= EXERCISE GOAL =
The reply should repeat all of the data word for word, with no pictures.

= DATASET SECTION =
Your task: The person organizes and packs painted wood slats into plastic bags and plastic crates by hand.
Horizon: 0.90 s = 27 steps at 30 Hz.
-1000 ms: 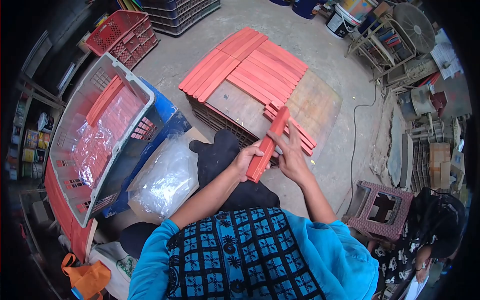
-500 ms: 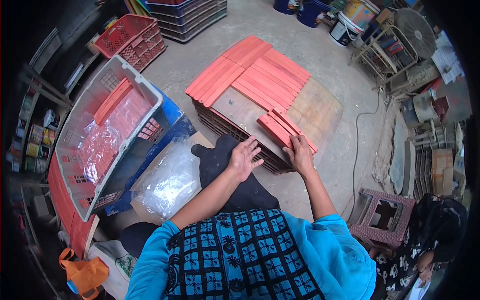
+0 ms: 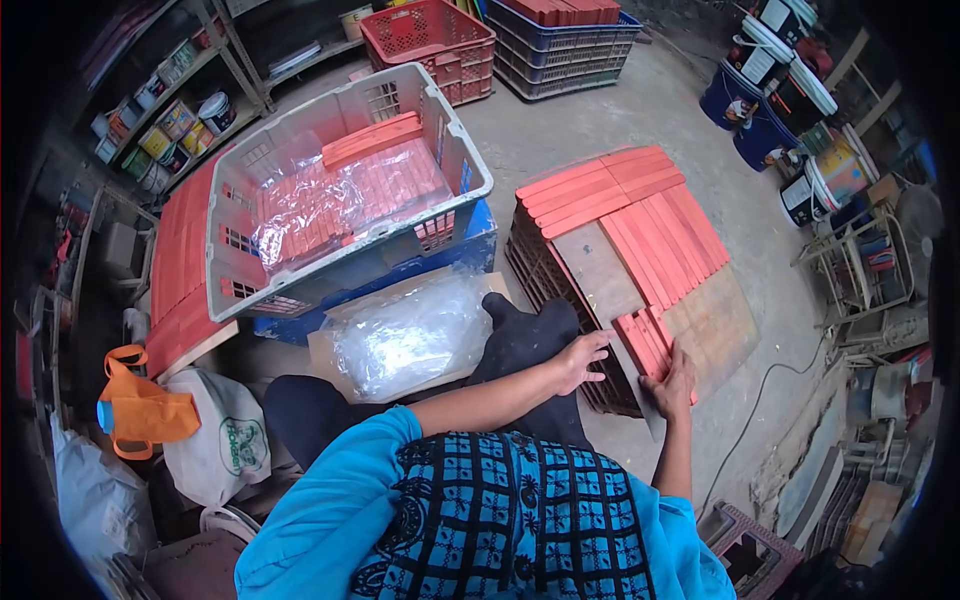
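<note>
right hand flat on red slats, fingers partly hidden | left hand spread, empty

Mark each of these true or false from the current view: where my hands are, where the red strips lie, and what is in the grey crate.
1. The right hand rests on the small stack of red strips at the board's near edge. True.
2. The left hand holds a red strip in the air. False: it is open and empty, by the board's edge.
3. The grey crate holds red strips under clear plastic. True.
4. The grey crate sits on top of the board. False: it stands apart, to the left, on a blue crate.
5. Rows of red strips cover the far part of the board. True.
</note>
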Motion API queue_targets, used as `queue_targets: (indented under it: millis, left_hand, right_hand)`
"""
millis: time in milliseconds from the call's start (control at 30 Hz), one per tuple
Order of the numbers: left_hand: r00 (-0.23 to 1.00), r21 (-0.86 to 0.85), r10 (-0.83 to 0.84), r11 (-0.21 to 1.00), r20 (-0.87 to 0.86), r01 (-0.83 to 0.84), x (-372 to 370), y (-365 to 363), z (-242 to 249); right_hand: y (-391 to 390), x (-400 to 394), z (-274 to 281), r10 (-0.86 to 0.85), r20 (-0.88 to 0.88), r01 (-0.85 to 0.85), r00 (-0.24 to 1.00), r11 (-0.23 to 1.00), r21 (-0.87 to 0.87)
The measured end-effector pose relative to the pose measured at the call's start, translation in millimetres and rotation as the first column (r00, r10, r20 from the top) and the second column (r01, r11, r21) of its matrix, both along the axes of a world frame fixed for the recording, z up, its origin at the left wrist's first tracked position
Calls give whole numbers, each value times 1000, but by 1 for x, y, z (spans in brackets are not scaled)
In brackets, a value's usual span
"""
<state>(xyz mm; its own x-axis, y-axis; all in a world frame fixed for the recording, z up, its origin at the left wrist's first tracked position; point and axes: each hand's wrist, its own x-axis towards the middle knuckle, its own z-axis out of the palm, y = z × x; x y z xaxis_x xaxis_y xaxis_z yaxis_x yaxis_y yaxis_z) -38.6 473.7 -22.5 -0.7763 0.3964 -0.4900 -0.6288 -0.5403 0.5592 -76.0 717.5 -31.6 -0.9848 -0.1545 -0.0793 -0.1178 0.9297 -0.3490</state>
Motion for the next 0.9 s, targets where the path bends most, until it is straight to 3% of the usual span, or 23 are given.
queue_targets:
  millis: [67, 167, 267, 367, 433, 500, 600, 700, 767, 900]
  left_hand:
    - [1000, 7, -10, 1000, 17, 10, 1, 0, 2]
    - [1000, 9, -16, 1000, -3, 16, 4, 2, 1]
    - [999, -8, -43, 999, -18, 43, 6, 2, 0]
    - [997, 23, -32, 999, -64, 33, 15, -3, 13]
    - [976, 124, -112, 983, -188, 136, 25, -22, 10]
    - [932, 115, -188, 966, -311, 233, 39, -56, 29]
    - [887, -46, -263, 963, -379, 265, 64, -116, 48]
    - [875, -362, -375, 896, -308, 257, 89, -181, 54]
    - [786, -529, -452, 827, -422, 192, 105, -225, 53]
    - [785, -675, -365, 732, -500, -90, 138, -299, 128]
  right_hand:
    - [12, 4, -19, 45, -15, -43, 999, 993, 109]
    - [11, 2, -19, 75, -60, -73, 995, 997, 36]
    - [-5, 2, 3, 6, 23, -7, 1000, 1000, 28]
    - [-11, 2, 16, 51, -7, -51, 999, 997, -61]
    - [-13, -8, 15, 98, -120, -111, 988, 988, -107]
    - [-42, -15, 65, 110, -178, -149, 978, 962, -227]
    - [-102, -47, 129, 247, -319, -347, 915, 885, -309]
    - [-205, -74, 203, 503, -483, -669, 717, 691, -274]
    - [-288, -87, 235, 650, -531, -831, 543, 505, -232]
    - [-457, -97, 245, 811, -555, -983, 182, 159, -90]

= TASK RESULT =
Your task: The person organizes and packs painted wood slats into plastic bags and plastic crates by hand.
Horizon: 0.90 s = 27 steps at 30 Hz.
-1000 ms: 
-500 ms: 
+0 ms: 
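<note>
right hand flat on red slats, fingers partly hidden | left hand spread, empty

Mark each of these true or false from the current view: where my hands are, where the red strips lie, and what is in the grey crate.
1. The right hand rests on the small stack of red strips at the board's near edge. True.
2. The left hand holds a red strip in the air. False: it is open and empty, by the board's edge.
3. The grey crate holds red strips under clear plastic. True.
4. The grey crate sits on top of the board. False: it stands apart, to the left, on a blue crate.
5. Rows of red strips cover the far part of the board. True.
</note>
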Motion API queue_targets, used as `queue_targets: (indented under it: millis, left_hand, right_hand)`
"""
millis: time in milliseconds from the call's start (control at 30 Hz), one per tuple
Order of the numbers: left_hand: r00 (-0.23 to 1.00), r21 (-0.86 to 0.85), r10 (-0.83 to 0.84), r11 (-0.21 to 1.00), r20 (-0.87 to 0.86), r01 (-0.83 to 0.84), x (-372 to 370), y (-365 to 363), z (-242 to 249); right_hand: y (-391 to 390), x (-400 to 394), z (-274 to 281), r10 (-0.86 to 0.85), r20 (-0.88 to 0.88), r01 (-0.85 to 0.85), r00 (-0.24 to 1.00), r11 (-0.23 to 1.00), r21 (-0.87 to 0.87)
The measured end-effector pose relative to the pose measured at the call's start, translation in millimetres and rotation as the first column (r00, r10, r20 from the top) and the second column (r01, r11, r21) of its matrix, both along the axes of a world frame fixed for the recording, z up, its origin at the left wrist's first tracked position
Calls give whole numbers, each value times 1000, but by 1 for x, y, z (spans in brackets are not scaled)
In brackets, a value's usual span
"""
<state>(xyz mm; its own x-axis, y-axis; all in a world frame fixed for the recording, z up, its origin at the left wrist's first tracked position; point and axes: each hand's wrist, its own x-axis towards the middle knuckle, its own z-axis out of the palm, y = z × x; x y z xaxis_x xaxis_y xaxis_z yaxis_x yaxis_y yaxis_z) -38.6 473.7 -22.5 -0.7763 0.3964 -0.4900 -0.6288 -0.5403 0.5592 -76.0 717.5 -31.6 -0.9848 -0.1545 -0.0793 -0.1178 0.9297 -0.3490</state>
Motion for the next 0.9 s, targets where the path bends most, until it is straight to 3% of the usual span, or 23 are given.
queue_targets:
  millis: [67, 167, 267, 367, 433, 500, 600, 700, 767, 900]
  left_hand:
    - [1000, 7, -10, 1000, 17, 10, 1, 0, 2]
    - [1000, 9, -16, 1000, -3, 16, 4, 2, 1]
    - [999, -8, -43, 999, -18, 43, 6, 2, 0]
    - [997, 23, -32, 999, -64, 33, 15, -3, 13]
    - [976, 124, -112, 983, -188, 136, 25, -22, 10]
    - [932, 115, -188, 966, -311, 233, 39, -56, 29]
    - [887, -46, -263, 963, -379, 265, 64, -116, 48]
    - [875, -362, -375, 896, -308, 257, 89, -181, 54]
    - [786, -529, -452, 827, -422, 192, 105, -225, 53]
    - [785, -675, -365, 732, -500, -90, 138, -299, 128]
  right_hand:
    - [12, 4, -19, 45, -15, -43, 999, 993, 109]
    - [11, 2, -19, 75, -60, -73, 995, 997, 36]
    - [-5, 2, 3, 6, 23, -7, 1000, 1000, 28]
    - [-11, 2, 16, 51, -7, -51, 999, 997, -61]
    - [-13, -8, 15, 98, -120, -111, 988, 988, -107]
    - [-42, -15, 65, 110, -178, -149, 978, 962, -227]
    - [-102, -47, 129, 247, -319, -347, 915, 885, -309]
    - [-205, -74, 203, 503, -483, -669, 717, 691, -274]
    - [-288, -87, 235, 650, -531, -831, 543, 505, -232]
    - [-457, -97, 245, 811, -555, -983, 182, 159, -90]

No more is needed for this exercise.